Immobilienmarkt 2026 im Kreis Viersen: Wo die Bodenpreise steigen und wo sie stagnieren
Amelie HoffmannImmobilienmarkt 2026 im Kreis Viersen: Wo die Bodenpreise steigen und wo sie stagnieren
Immobilienmarktbericht 2026 für den Kreis Viersen: Kaum Veränderungen bei den Bodenpreisen
Der Immobilienmarktbericht 2026 für den Kreis Viersen zeigt nur geringe Veränderungen bei den meisten Bodenwerten. In vielen Gebieten blieben die Preise für Wohnbaugrundstücke auf dem Niveau des Vorjahres, während einige Kommunen leichte Steigerungen verzeichneten. Ziel des Berichts ist es, die Transparenz auf dem lokalen Immobilienmarkt zu erhöhen.

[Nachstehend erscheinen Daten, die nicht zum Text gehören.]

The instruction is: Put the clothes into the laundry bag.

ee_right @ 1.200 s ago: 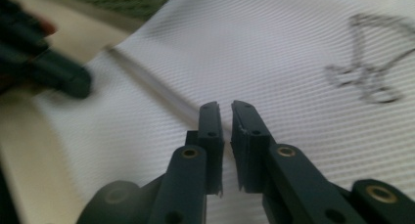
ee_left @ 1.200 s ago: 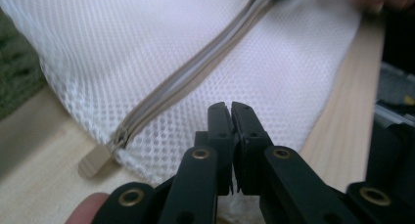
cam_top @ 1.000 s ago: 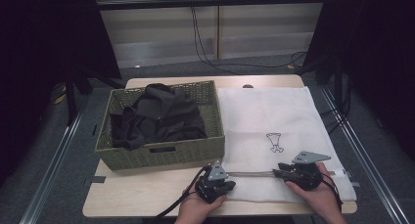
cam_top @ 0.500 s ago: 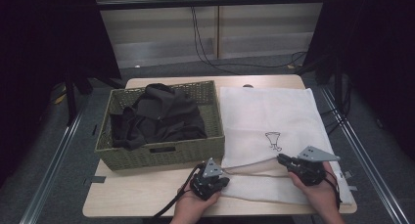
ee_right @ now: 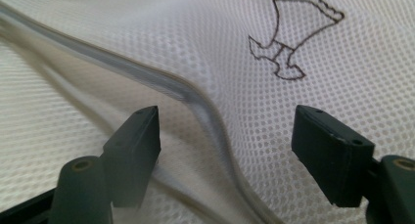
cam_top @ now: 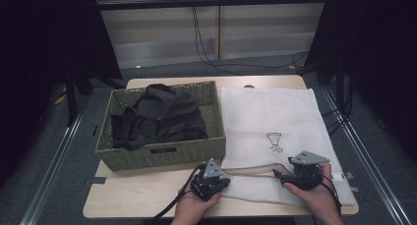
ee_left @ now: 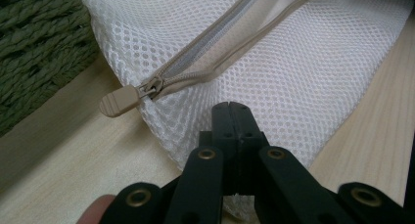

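Observation:
A white mesh laundry bag (cam_top: 270,117) lies flat on the right half of the table, with a small printed figure (cam_top: 275,141) (ee_right: 288,43) on it. Its zip (ee_left: 210,53) runs along the near edge, and the beige pull (ee_left: 117,100) sits at the left corner. My left gripper (cam_top: 226,181) (ee_left: 230,109) is shut on the mesh just below that corner. My right gripper (cam_top: 276,175) (ee_right: 225,131) has just been opening. Its jaws now stand wide apart over the raised zip edge (ee_right: 147,75), which passes between them without being pressed.
A green woven basket (cam_top: 162,158) holding a black garment (cam_top: 162,117) fills the left half of the table, close beside the bag. Bare wood (cam_top: 137,195) runs in front of the basket. Cables and dark stands surround the table.
The zip line between the two grippers lay straight a second ago and now bows up into a narrow gap. Both hands have hardly shifted.

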Available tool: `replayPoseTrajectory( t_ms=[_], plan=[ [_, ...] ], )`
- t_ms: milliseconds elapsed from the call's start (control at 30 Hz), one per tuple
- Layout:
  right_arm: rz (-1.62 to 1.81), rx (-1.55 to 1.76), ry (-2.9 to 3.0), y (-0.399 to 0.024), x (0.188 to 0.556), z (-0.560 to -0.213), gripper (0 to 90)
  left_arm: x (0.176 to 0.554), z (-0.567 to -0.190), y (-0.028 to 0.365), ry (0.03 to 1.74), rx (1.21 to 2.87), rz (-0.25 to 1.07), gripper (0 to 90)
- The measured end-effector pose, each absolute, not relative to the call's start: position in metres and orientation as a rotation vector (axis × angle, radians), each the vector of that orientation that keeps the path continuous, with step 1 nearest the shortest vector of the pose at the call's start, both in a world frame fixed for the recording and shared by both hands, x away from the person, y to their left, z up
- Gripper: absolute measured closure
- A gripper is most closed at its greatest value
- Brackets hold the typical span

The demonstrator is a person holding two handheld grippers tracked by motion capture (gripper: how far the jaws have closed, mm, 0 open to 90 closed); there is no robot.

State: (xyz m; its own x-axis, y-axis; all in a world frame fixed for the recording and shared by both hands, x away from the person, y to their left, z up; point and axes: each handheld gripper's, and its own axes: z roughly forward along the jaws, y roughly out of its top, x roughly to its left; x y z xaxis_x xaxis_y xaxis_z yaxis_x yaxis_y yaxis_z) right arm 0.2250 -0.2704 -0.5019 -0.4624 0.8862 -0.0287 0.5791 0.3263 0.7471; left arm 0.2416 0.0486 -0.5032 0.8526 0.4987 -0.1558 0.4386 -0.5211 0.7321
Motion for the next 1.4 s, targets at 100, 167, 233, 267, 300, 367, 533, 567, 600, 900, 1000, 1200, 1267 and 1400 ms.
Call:
replayPoseTrajectory(
  t_ms=[100,167,233,267,300,367,533,567,600,900,1000,1200,1267,1400],
  plan=[
    [0.88,1.353,2.145,-0.266,0.233,-0.505,26.7,0.242,-0.503,0.048,0.676,2.198,0.092,90.0],
    [0.845,1.399,2.097,-0.264,0.237,-0.504,32.7,0.242,-0.503,0.048,0.678,2.197,0.09,90.0],
    [0.831,1.419,2.056,-0.264,0.24,-0.504,38.0,0.242,-0.503,0.048,0.678,2.2,0.093,90.0],
    [0.832,1.424,2.043,-0.265,0.242,-0.505,40.4,0.241,-0.503,0.048,0.671,2.2,0.098,90.0],
    [0.825,1.43,2.031,-0.265,0.243,-0.504,42.8,0.241,-0.502,0.048,0.662,2.21,0.104,90.0],
    [0.805,1.415,2.002,-0.269,0.243,-0.503,48.2,0.242,-0.502,0.048,0.657,2.207,0.109,90.0],
    [0.918,1.416,1.964,-0.287,0.238,-0.496,70.6,0.249,-0.503,0.056,0.698,2.193,0.11,90.0],
    [0.977,1.405,1.971,-0.29,0.236,-0.492,73.9,0.251,-0.502,0.058,0.693,2.209,0.115,90.0],
    [1.015,1.374,1.991,-0.291,0.235,-0.489,77.3,0.252,-0.502,0.058,0.708,2.199,0.128,90.0],
    [1.12,1.322,2.176,-0.284,0.233,-0.481,89.2,0.263,-0.503,0.071,0.756,2.189,0.179,90.0],
    [1.184,1.322,2.132,-0.286,0.23,-0.469,89.3,0.264,-0.502,0.072,0.759,2.191,0.192,90.0],
    [1.356,1.332,2.08,-0.289,0.237,-0.455,89.3,0.263,-0.503,0.075,0.732,2.176,0.175,90.0],
    [1.385,1.339,2.081,-0.29,0.239,-0.456,89.4,0.26,-0.498,0.081,0.698,2.119,0.15,81.6],
    [1.459,1.338,2.076,-0.295,0.242,-0.456,89.4,0.252,-0.482,0.099,0.646,2.049,0.139,75.0]
  ],
)
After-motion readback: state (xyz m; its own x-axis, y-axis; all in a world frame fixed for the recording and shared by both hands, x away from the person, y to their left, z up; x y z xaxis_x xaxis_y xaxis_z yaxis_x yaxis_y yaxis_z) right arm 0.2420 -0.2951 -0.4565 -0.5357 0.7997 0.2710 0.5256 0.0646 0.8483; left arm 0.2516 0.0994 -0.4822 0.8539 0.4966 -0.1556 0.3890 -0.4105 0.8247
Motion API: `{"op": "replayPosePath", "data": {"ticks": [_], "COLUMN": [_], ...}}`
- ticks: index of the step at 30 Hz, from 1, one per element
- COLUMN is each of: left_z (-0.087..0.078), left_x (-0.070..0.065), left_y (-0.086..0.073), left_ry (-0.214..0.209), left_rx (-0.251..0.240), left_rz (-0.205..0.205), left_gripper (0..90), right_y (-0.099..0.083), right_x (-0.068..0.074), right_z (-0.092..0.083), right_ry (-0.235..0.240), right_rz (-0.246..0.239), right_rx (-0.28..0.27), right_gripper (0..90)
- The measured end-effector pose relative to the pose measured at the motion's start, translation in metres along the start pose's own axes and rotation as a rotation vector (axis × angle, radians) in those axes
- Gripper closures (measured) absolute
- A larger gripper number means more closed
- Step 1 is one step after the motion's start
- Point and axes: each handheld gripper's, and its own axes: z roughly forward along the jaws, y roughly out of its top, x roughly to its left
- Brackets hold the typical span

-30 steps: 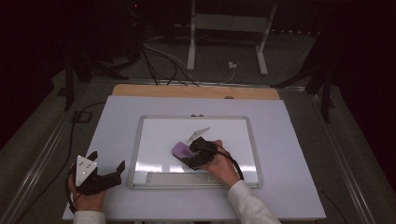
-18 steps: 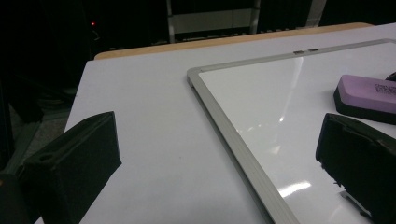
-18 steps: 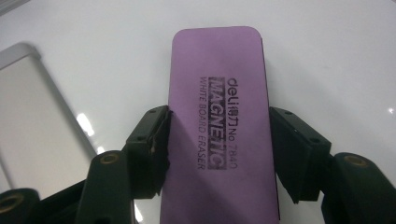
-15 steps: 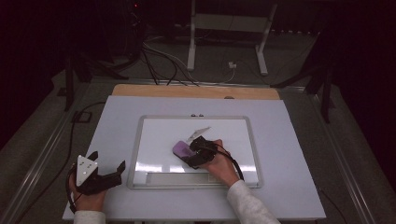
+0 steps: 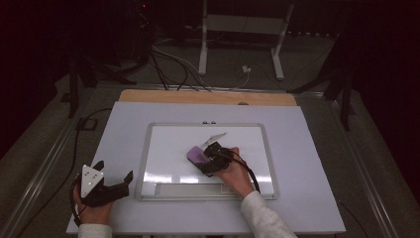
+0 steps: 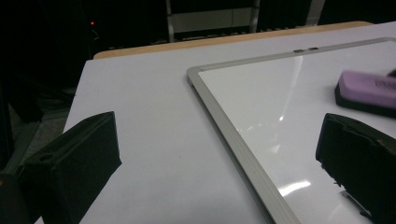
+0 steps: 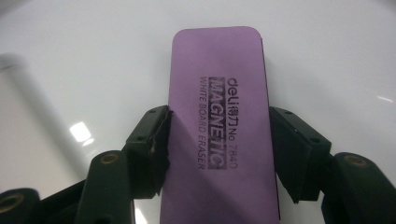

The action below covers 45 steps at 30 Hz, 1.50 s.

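Observation:
A purple whiteboard eraser (image 5: 197,154) (image 7: 219,116) (image 6: 369,88) lies flat on the white surface of a whiteboard (image 5: 173,144) in the middle of the table. My right gripper (image 5: 210,157) (image 7: 219,144) is shut on the eraser, its two black pads pressing on the long sides. Its printed label reads "MAGNETIC WHITE BOARD ERASER". My left gripper (image 5: 115,179) (image 6: 219,158) rests at the table's front left, off the board's left frame (image 6: 243,154), with its jaws wide apart and nothing between them.
The whiteboard lies on a pale sheet (image 5: 317,163) that covers a wooden table (image 5: 198,96). A marker tray (image 5: 188,190) runs along the board's near edge. Cables (image 5: 168,64) and stand legs (image 5: 203,49) are on the dark floor behind.

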Motion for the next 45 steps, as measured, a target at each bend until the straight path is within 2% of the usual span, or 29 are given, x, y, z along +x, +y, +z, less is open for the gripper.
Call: {"op": "replayPosePath", "data": {"ticks": [3, 5, 8, 12, 17, 22, 26, 29, 35, 45], "left_z": [0.0, 0.0, -0.001, -0.001, -0.001, -0.004, -0.003, -0.003, -0.002, -0.001], "left_x": [0.0, 0.001, 0.002, 0.005, 0.003, 0.003, 0.002, 0.002, 0.002, 0.002], "left_y": [0.0, -0.001, -0.002, -0.002, -0.002, -0.002, -0.002, -0.002, -0.002, -0.002], "left_ry": [0.001, 0.001, 0.002, 0.005, 0.003, 0.01, 0.009, 0.009, 0.009, 0.006], "left_rx": [-0.001, -0.001, 0.002, -0.002, 0.005, -0.003, 0.003, 0.001, 0.006, 0.003], "left_rz": [0.001, -0.002, -0.007, -0.016, -0.007, -0.008, -0.008, -0.006, -0.005, -0.003], "left_gripper": [0.6, 0.6, 0.6, 0.6, 0.6, 0.6, 0.6, 0.6, 0.6, 0.6], "right_y": [0.001, 0.002, 0.003, 0.0, -0.008, -0.017, -0.023, -0.026, -0.031, -0.032], "right_x": [0.013, 0.013, 0.001, -0.022, -0.042, -0.052, -0.06, -0.065, -0.071, -0.071], "right_z": [0.002, 0.003, 0.002, -0.001, -0.008, -0.016, -0.021, -0.024, -0.028, -0.03], "right_ry": [0.064, 0.059, -0.01, -0.101, -0.182, -0.236, -0.254, -0.274, -0.272, -0.267], "right_rz": [-0.072, -0.066, 0.006, 0.13, 0.235, 0.292, 0.327, 0.337, 0.355, 0.338], "right_rx": [0.004, 0.005, -0.001, -0.017, -0.031, -0.037, -0.04, -0.039, -0.042, -0.035], "right_gripper": [41.0, 41.0, 41.1, 41.0, 41.0, 40.9, 40.9, 40.9, 40.8, 39.5]}}
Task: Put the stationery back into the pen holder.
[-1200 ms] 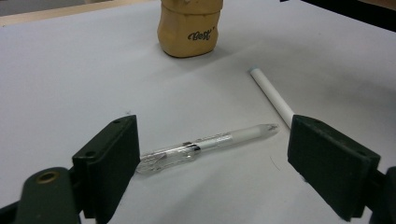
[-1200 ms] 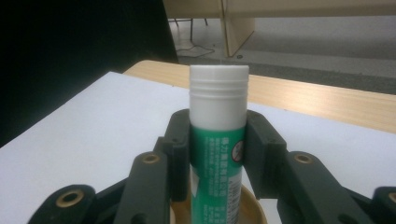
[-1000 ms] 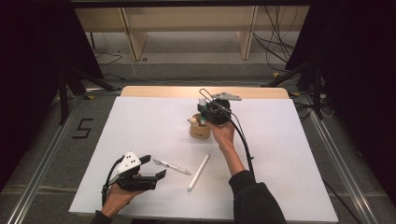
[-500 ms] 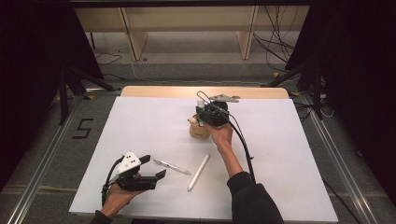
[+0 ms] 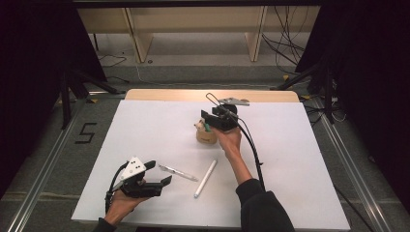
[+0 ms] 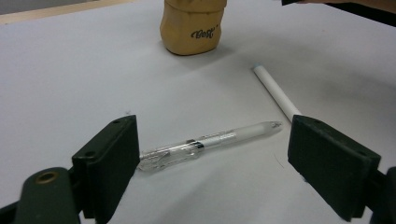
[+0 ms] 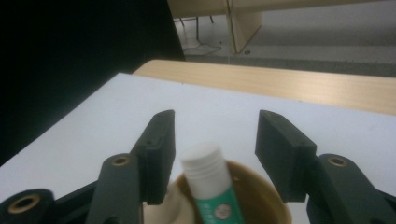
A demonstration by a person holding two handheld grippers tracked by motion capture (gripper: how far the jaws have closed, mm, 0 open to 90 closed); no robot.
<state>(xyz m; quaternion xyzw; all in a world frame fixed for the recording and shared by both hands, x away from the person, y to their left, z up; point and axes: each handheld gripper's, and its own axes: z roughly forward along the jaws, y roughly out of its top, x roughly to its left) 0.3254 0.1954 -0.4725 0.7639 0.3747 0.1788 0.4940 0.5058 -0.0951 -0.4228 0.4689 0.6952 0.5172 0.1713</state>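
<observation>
- Now my right tool [image 5: 209, 123] has just been opening over the tan cup [image 5: 206, 136]: its jaws stand apart, and the green-and-white glue stick [image 7: 209, 186] sits between them with a gap on either side, touched by neither pad.
- Compared with a moment ago, the stick is let go and leans inside the cup, white cap up; I judge this drop done, so the right tool can lift away.
- My right hand [image 5: 231, 141] hangs just behind the cup, tool pointing down at its mouth.
- My left tool [image 5: 157, 175] rests on the bench [image 5: 300, 159] well to the near left of the cup, jaws wide apart and holding nothing.
- In the left gripper view, a clear pen [image 6: 210, 142] lies flat ahead of those jaws, on the cup's near side, untouched.
- A white marker [image 5: 205, 178] lies just beyond the pen, nearer the cup, also loose on the bench.
- I judge the pen the likely next pick.
</observation>
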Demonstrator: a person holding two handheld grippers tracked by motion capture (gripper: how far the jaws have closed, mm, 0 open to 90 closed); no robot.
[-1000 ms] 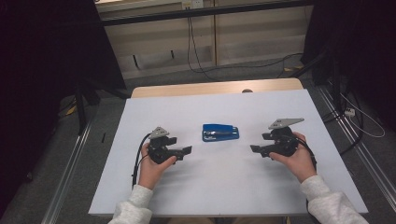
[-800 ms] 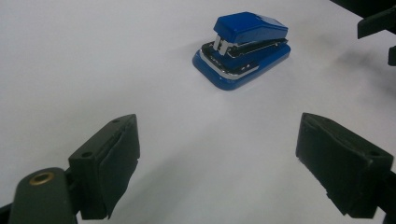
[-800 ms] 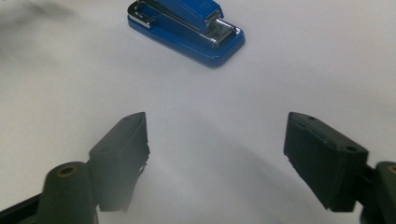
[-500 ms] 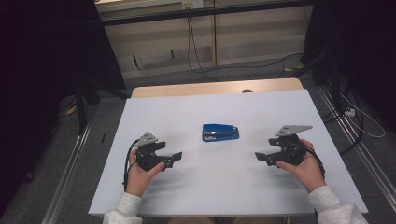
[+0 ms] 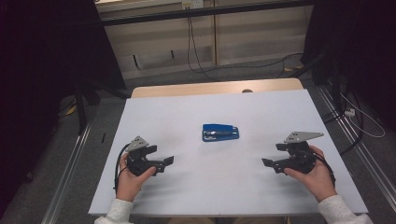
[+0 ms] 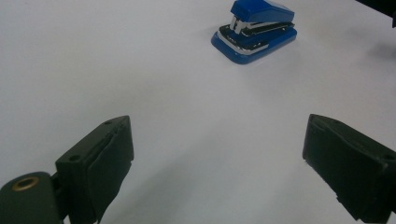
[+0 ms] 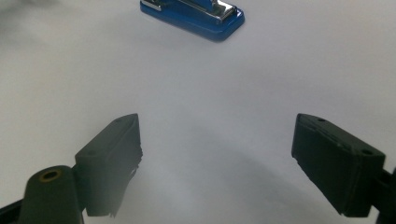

Insgesamt blieben die Preise für Wohnbauflächen im Kreis für das Jahr 2025 stabil. Allerdings stiegen die Werte in den Städten Kempen und Viersen sowie in der Gemeinde Brüggen um 5 Prozent. Besonders hervorzuheben ist der Kempen Ortsteil St. Hubert, wo die Preise sogar um 10 Prozent kletterten.
In Anrath und Neersen verteuerten sich Wohnbaugrundstücke um 10 Euro pro Quadratmeter. Die Preise für Gewerbeflächen blieben hingegen konstant und entsprachen den Werten von 2024. Bei Ackerland gab es regionale Unterschiede: Im Westen von Viersen stiegen die Preise auf 9 Euro pro Quadratmeter, während die östlichen Kommunen Kempen, Tönisvorst und Willich mit 10,50 Euro pro Quadratmeter die höchsten Werte verzeichneten.
Der Gutachterausschuss für Grundstückswerte hat für die Region 882 Bodenrichtwertzonen definiert. Die vollständigen Ergebnisse, einschließlich des aktuellen Marktberichts, sind nun online unter www.boris.nrw.de abrufbar.
Der Bericht 2026 bestätigt weitgehend stabile Trends in den meisten Bodenkategorien, mit nur selektiven Preisanstiegen im Wohnbereich. Der kostenlose Zugang zu den Daten ermöglicht Käufern, Verkäufern und Projektentwicklern fundierte Entscheidungen. Die detaillierte Zoneneinteilung des Ausschusses bietet zudem ein klareres Bild der lokalen Grundstückswerte.